§ HOW TO COMPLETE THIS TASK:
Below are the records. List every line holding the word "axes".

§ SUPPLIED DATA:

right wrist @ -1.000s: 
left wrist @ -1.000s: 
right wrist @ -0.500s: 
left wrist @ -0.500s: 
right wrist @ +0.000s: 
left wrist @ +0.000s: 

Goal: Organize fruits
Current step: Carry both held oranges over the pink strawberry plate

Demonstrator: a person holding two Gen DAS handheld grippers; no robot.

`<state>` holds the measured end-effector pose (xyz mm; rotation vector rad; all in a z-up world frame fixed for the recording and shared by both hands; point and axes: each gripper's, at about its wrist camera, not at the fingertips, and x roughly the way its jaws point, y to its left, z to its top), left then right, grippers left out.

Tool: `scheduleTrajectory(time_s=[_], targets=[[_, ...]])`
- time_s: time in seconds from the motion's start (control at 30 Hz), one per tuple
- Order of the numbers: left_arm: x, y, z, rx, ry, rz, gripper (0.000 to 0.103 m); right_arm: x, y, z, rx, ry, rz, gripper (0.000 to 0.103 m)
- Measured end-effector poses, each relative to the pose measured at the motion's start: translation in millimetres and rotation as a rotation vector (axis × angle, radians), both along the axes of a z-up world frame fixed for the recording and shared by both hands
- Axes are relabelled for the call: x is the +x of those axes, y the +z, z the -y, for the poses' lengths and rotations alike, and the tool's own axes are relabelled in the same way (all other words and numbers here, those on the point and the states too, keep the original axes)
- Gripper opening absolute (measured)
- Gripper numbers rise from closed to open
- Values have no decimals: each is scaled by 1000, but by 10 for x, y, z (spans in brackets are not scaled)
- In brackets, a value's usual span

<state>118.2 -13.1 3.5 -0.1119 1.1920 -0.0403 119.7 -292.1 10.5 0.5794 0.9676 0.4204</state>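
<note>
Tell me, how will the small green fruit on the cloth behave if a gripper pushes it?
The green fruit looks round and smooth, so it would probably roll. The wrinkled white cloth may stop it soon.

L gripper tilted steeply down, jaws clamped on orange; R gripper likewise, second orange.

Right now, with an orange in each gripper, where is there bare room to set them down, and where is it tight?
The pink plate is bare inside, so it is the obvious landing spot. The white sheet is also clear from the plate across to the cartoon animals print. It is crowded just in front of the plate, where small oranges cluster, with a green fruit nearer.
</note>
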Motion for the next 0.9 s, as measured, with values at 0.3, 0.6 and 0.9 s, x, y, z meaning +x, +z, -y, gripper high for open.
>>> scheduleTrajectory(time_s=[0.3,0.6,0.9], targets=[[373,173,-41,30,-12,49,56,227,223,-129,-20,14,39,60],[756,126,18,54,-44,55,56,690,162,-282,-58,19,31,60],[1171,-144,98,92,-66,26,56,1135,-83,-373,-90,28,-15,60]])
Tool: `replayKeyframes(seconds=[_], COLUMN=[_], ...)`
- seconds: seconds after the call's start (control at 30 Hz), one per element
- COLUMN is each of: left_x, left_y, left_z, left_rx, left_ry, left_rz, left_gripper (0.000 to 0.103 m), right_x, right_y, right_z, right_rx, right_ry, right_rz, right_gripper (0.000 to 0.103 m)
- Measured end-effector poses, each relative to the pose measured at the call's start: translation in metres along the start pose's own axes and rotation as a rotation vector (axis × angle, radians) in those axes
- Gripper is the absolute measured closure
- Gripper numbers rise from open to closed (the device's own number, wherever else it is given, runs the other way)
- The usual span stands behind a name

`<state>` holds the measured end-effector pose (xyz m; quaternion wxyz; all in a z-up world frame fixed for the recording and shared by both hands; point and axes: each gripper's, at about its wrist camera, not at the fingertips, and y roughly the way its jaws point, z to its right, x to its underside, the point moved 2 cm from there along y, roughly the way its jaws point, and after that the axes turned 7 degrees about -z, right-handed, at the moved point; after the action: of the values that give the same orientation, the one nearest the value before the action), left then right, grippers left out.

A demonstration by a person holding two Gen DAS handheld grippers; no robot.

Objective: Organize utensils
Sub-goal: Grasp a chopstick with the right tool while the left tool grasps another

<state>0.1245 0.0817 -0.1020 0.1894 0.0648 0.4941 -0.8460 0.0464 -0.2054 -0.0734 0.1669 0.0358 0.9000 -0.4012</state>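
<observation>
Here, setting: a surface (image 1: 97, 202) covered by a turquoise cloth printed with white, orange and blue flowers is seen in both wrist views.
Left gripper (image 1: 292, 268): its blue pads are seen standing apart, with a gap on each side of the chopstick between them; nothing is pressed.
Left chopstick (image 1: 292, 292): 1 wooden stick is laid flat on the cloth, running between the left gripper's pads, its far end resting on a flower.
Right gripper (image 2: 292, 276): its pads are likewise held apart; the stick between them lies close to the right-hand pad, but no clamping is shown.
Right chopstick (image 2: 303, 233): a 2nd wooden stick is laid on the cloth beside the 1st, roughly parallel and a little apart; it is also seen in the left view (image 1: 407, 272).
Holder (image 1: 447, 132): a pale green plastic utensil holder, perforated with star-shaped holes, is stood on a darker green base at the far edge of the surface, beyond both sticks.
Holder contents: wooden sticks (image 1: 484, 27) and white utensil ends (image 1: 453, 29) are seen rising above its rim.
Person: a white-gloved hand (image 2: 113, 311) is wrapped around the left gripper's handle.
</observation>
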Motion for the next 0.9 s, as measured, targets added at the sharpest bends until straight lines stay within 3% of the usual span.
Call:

§ EXERCISE RESPONSE:
`<state>` holds the measured end-effector pose (xyz mm; rotation vector rad; all in a z-up world frame fixed for the recording and shared by both hands; point and axes: each gripper's, at about its wrist camera, not at the fingertips, and x roughly the way its jaws point, y to its left, z to its top), left then right, grippers left out.
- Measured end-effector poses, each relative to the pose measured at the motion's start: translation in millimetres and rotation as a rotation vector (axis × angle, radians), both along the axes of a z-up world frame fixed for the recording and shared by both hands
- Axes are relabelled for the call: x is the +x of those axes, y the +z, z the -y, for the poses' lengths and rotations alike, and the tool's own axes are relabelled in the same way (all other words and numbers here, those on the point and the states too, keep the original axes)
- Measured end-effector poses, each relative to the pose measured at the call's start: translation in metres along the start pose's own axes and rotation as a rotation vector (axis × angle, radians) in those axes
`<state>` holds the measured end-effector pose (xyz m; quaternion wxyz; all in a z-up world frame fixed for the recording and shared by both hands; point and axes: each gripper's, at about its wrist camera, not at the fingertips, and y roughly the way its jaws point, z to its right, x to its underside, the point moved 2 cm from there along y, roughly the way its jaws point, and after that the axes turned 7 degrees about -z, right-handed, at the moved point; after the action: of the values that give the same orientation, the one nearest the value before the action), left then right, grippers left out.

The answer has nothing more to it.